Update: Here are some brief thoughts on authorship of the Pastorals from my other (much less frequently posted-to) blog, PastoralEpistles.com. Please make sure to understand the gist of my point there — I think that NT authorship attribution studies that rely on unique vocabulary are inherently flawed, so in order to address the question we must throw those studies out and go back to the starting point. This means we first restate the internal evidence and argumentation for traditional authorship assumptions so skeptics can ask new questions about validity of authorship. Therefore we can start to examine questions of authorship again once the positive case is properly stated. The previous mode of argumentation was like this:

  • Pauline Authorship: Yep, Paul wrote 'em. Says it right there in the salutation of each epistle.
  • Skeptic: Hey, waitaminute! There's a lot of words in them thar epistles that don't occur anywhere else in Paul's letters. Maybe Paul didn't write them!
  • Authorship Studies: Wow, you're right, Skeptic! We counted them all, and there really are a lot more (proportionately) in the Pastorals than in other Paulines. How could the same author have such a different vocabulary? You might be right! I mean, how else can we plausibly explain it?
  • Commentators, etc.: Recent authorship studies show that the vocabulary of the Pastorals is much different than the vocabulary of other likely genuine Pauline epistles ...

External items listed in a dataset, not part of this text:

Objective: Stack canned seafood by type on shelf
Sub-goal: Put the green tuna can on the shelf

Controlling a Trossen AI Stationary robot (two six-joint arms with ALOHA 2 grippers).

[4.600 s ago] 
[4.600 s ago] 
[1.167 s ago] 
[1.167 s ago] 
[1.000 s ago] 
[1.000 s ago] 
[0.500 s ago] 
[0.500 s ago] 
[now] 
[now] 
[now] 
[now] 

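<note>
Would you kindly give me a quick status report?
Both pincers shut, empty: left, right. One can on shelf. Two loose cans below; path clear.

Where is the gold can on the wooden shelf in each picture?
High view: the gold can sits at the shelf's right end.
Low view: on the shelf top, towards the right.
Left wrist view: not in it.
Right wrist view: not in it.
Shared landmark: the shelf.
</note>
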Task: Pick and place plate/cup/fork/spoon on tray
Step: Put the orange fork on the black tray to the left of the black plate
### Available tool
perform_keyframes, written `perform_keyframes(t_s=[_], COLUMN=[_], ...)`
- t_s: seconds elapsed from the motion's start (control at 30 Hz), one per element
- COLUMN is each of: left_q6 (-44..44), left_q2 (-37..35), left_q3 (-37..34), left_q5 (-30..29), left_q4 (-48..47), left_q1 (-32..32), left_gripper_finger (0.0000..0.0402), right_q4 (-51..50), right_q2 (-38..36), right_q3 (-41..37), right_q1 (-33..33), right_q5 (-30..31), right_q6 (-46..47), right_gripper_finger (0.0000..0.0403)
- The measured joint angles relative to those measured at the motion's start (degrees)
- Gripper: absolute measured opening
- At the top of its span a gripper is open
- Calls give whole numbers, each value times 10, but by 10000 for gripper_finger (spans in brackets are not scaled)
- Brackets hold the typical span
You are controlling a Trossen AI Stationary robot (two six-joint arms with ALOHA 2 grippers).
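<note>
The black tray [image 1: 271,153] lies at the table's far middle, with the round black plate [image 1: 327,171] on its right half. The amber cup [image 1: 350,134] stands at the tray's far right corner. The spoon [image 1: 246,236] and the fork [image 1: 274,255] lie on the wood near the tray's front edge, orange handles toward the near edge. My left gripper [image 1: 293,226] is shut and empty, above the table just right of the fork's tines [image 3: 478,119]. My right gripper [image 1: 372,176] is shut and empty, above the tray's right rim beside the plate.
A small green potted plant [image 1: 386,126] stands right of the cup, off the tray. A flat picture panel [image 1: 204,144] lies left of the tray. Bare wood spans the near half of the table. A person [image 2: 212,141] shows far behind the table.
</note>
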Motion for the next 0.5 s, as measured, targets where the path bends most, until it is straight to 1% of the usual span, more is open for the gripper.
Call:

So it becomes the accepted logic and can even be circular in nature as more studies are done citing commentators/etc. (and then new commentators cite the new studies ... ) as basis for hypotheses.

But other studies have been done recently and they've shown that one needs more data than the NT has available before vocabulary patterns can really establish anything regarding authorship (cf. O'Donnell's Corpus Linguistics and the Greek of the NT). Still more studies using differing criteria (more 'stylometric', so taking morphological data into account as well as vocabulary) show correlations close enough to not be unusual between some of the Pastorals and the rest of the Paulines (cf. Kenny's stylometric analysis that concludes 1&2 Timothy aren't that too different from the rest of the Paulines, but Titus is more different).

I'm just saying that some of these recent studies may require "Skeptic" to ask a different question. To mix my metaphors: As regards NT authorship/style attribution, I think we've beaten the vocabulary horse to death, and that dog don't hunt.

Pauline authorship adherents certainly need to do their homework too. I think one valuable area would be external evidence like early quotations from church fathers (Polycarp? Irenaeus? Didache?), canon lists, text-critical evidence and the like. Some work has been done in these areas, but more can certainly be done.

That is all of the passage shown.